Le juge civil offre les meilleures garanties de réparation et donc de prise en charge du handicap. De ce fait, quand la prise en charge de l’avenir de l’enfant est en jeu, la saisine de la juridiction civile est souvent plus opportune.

La décision de saisir telle commission ou juridiction doit DONC être prise après une analyse minutieuse des dossiers obstétrical et pédiatrique.

  • L’expertise médicale

Ici, comme dans tous les domaines relatifs aux préjudices corporels mais peut-être plus encore en matière de responsabilité médicale pour des faits commis lors d’un accouchement, l’expertise médicale revêt une importance cruciale. La victime doit impérativement être accompagnée par un avocat et un médecin conseil compétents en matière d’erreurs médicales commises lors des accouchements. Lors de l’expertise, sont en effet généralement présents de nombreux avocats et médecins conseils mandatés par les compagnies d’assurance des praticiens mis en cause.

A la suite de la réunion d’expertise, il peut y avoir lieu d’adresser des observations écrites à l’expert (appelées des « dires »), importantes pour clarifier certains points dont dépend la solution du litige.

A la suite du dépôt du rapport d’expertise, le juge compétent doit être saisi pour trancher la question de la responsabilité de l’équipe obstétricale ou pédiatrique et les préjudices subis.

Indemnisation procédure amiable

La constitution du dossier

LA PROCÉDURE AMIABLE

La négociation amiable avec les inspecteurs d’assurance est complexe et délicate. Il n’est pas rare de constater un rapport de 1 à 3 entre la proposition initiale amiable et la proposition finale obtenue par un professionnel de l’indemnisation. Il n’y a aucune obligation pour l’assuré d’accepter l’indemnisation proposée par un assureur. Si la proposition amiable est insuffisante, il est conseillé de recourir à la procédure judiciaire.

90 % des victimes d’accidents graves transigent pour des sommes représentant la moitié de ce qu’elles auraient obtenu en saisissant les tribunaux. Il est préférable de demander conseil à un avocat avant d’accepter toute indemnisation.

L’indemnisation des dommages graves causés par un accident obéit à des règles complexes et requiert une grande expérience de la matière.

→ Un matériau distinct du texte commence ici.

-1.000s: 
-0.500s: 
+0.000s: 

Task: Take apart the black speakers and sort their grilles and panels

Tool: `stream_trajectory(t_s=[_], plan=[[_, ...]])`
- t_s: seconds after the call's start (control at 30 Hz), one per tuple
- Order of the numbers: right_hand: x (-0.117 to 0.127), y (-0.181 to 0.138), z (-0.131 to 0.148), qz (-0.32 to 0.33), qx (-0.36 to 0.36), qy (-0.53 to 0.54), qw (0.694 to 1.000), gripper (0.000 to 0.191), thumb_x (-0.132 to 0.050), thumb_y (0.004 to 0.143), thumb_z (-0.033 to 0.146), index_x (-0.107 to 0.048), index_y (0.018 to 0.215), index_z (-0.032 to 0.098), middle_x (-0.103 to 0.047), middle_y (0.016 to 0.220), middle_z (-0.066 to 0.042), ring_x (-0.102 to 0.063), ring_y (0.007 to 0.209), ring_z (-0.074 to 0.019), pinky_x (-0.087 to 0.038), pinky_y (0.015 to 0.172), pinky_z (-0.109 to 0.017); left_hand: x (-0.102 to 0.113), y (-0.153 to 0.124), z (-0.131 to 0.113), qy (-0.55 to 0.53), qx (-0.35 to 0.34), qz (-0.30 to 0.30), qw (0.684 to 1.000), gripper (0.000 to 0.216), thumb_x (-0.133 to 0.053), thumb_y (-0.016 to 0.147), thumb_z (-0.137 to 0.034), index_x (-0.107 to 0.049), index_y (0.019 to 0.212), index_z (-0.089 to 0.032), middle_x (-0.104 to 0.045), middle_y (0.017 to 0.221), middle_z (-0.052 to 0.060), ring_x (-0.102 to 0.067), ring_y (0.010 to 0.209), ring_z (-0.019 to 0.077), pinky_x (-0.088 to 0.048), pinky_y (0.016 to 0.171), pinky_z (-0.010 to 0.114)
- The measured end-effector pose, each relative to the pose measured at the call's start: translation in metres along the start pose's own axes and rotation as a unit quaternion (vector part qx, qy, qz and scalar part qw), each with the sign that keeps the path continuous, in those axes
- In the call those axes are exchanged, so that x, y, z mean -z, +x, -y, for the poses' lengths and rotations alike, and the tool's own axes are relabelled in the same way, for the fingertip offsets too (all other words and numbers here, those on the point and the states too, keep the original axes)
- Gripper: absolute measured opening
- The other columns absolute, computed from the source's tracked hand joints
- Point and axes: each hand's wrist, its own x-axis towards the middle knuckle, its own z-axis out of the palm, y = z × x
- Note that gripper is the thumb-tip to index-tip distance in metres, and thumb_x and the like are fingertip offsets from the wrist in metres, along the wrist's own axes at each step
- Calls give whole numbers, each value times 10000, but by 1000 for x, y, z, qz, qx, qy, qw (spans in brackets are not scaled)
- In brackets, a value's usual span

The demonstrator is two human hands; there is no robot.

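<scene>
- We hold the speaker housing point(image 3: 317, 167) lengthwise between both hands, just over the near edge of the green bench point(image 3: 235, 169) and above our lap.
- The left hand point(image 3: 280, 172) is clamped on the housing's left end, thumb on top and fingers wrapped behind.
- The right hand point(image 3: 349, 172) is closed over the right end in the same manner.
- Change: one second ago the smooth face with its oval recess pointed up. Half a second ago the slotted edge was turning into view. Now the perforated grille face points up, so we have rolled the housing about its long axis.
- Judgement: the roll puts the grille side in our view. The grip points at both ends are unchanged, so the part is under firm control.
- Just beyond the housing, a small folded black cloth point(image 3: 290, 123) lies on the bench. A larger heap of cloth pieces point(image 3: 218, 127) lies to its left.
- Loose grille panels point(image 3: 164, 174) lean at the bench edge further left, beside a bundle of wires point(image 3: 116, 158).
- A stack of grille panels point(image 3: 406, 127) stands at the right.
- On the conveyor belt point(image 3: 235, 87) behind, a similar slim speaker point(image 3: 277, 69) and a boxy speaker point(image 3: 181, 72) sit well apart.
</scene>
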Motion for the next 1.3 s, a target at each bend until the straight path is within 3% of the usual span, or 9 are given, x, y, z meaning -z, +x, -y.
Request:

Il existe des barèmes d’indemnisation établis par les Tribunaux, même si ceux-ci ne sont jamais obligatoires.


Important

Plusieurs études et rapports officiels soulignent que les offres des assureurs sont largement inférieures aux indemnités allouées par les tribunaux (30 % de différence selon les statistiques).

Les assureurs sont liés entre eux par des conventions qui ne sont pas toujours favorables à la victime.

L’assureur du responsable peut être le même que votre propre assureur.

Dans tous les cas, vous avez toujours le droit de refuser les propositions des assureurs et de confier vos intérêts à un avocat. Cette solution est fortement recommandée dans le cas de blessures graves.